The yen dropped to the lowest level in a week versus the dollar as traders increased bets that global policy makers will keep borrowing costs low for longer, damping demand for haven assets.
The dollar declined earlier after a report showed retail sales were little changed in July on tepid wage growth. Sterling fell to an almost four-month low after the Bank of England highlighted lack of wage growth. Brazil’s real fluctuated after presidential candidate Eduardo Campos died in an airplane crash in the city of Santos. Australia’s dollar rose as consumer confidence improved and retail sales climbed in China. Stocks gained globally.
“The story in the Group of 10 is really a divergence of economic-growth outlooks between competing central banks,” said Mark McCormick, a foreign-exchange strategist at Credit Agricole SA in New York. “In Japan, we had the weak gross domestic product data, which brings back on the table the potential for further easing from the Band of Japan, perhaps in 2015.”
The yen slid 0.2 percent to 102.42 per dollar at 5 p.m. in New York after touching 102.54, the lowest since Aug. 6. Japan’s currency weakened 0.1 percent to 136.88 per euro. The greenback was little changed at $1.3364 per euro. Sterling declined 0.7 percent to $1.6688 and touched $1.6686, the least since April 15.
The Bloomberg Dollar Spot Index, which tracks the greenback against 10 developed-market peers, closed little changed at 1,021.18 after earlier falling 0.1 percent. The gauge touched 1,024.67 on Aug. 6, matching the highest since Feb. 11.
The Standard & Poor’s 500 Index rose 0.7 percent, the Stoxx Europe 600 Index advanced 0.4 percent and the MSCI World Index added 0.6 percent.
Brazil’s currency swung between gains and losses after Campos, 49, died when a Cessna 560XL built to hold nine passengers crashed at about 10 a.m. following an aborted landing because of bad weather, the air force said in statement. The former governor of Pernambuco state was running third in polls ahead of the Oct. 5 presidential election.
The real fell 0.2 percent to 2.2816 per dollar after rising 0.7 percent and dropping 0.6 percent.
The Australian dollar advanced for a second day after Westpac Banking Corp. and the Melbourne Institute said their index of consumer sentiment for August rose 3.8 percent to 98.5, the highest since April.

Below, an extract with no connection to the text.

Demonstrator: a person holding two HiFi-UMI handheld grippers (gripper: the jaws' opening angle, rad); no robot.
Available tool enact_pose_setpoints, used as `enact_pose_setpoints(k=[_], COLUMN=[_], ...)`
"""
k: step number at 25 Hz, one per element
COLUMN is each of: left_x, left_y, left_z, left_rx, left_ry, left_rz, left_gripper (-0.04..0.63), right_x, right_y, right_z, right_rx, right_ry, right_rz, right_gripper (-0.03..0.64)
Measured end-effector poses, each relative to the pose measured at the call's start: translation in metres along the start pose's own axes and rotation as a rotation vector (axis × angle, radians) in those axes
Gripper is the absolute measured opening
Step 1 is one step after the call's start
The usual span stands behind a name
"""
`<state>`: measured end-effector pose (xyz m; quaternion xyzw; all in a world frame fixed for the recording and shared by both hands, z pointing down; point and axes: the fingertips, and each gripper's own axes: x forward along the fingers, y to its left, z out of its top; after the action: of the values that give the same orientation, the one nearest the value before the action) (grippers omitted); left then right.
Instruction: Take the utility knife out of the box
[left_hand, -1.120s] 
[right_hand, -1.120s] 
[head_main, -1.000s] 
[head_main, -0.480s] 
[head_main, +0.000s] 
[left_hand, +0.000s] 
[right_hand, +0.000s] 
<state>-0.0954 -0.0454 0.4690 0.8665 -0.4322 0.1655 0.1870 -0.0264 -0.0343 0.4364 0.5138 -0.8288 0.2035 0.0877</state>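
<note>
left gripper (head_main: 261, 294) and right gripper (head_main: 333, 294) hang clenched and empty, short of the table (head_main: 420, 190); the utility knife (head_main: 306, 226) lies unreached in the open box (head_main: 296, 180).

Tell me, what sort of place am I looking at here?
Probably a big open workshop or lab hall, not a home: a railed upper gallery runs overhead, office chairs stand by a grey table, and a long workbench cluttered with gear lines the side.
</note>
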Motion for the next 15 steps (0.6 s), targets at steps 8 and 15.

A figure below 100 indicates pessimists outnumber optimists.
Australia’s currency was also supported by economic reports today indicating retail sales and industrial production last month advanced in China, its biggest trading partner. The Aussie added 0.4 percent to 93.05 U.S. cents.
The greenback dropped earlier as the slowdown in purchases followed a 0.2 percent advance in June, the Commerce Department reported today in Washington. The median forecast of 82 economists surveyed by Bloomberg called for a 0.2 percent gain. Excluding cars, sales rose 0.1 percent.
While the labor market has shown improvement, with employers adding more than 200,000 jobs in each of the past six months for the best performance since 1997, wages have trailed gains. Inflation-adjusted average weekly earnings dropped 0.2 percent in the 12 months through June, the worst performance since October 2012, according to Labor Department data.
“People looked closer at the report and there’s a little bit of concern this report will be revised up -- they’re giving it a pass,” said Richard Cochinos, the head of Americas Group of 10 currency strategy at Citigroup Inc. in New York. “We’re very concerned about German GDP tomorrow, that’s why the gains in euro/dollar are being retraced.”
Germany’s economy will contract 0.1 percent in the second quarter, according to the media estimate of 37 economists and strategists in a Bloomberg survey before tomorrow’s report, after expanding a more-than-forecast 0.8 percent gain in the previous three months.
The European Union’s statistics office will say tomorrow that growth in the euro-area economy weakened to 0.1 percent in the second quarter from 0.2 percent in the previous period, according to the median estimate of analysts surveyed by Bloomberg News.
Japan’s currency dropped against most of its 16 major peers after the Cabinet Office said gross domestic product fell an annualized 6.8 percent in the three months through June.
BOJ board members said they will maintain monetary easing for as long as necessary and that the central bank’s measures are having the intended impact, in minutes of their July 14-15 meeting released today.
Sterling depreciated after the Bank of England said in its inflation report today that the amount of spare capacity in the economy has fallen as it lowered its forecast for wage growth and said it will put more weight on earnings in its policy assessment. That prompted traders to push back expectations for the timing of the BOE’s first interest-rate increase since 2007.
“Economic reports from Japan, the U.K. and the euro area suggest central banks are not in a hurry to reverse the loose monetary policy,” said Lee Hardman, a foreign-exchange strategist at Bank of Tokyo-Mitsubishi UFJ Ltd. in London. “That will be a boost to liquidity and higher-yielding assets. That’s perhaps driving a risk-on sentiment.”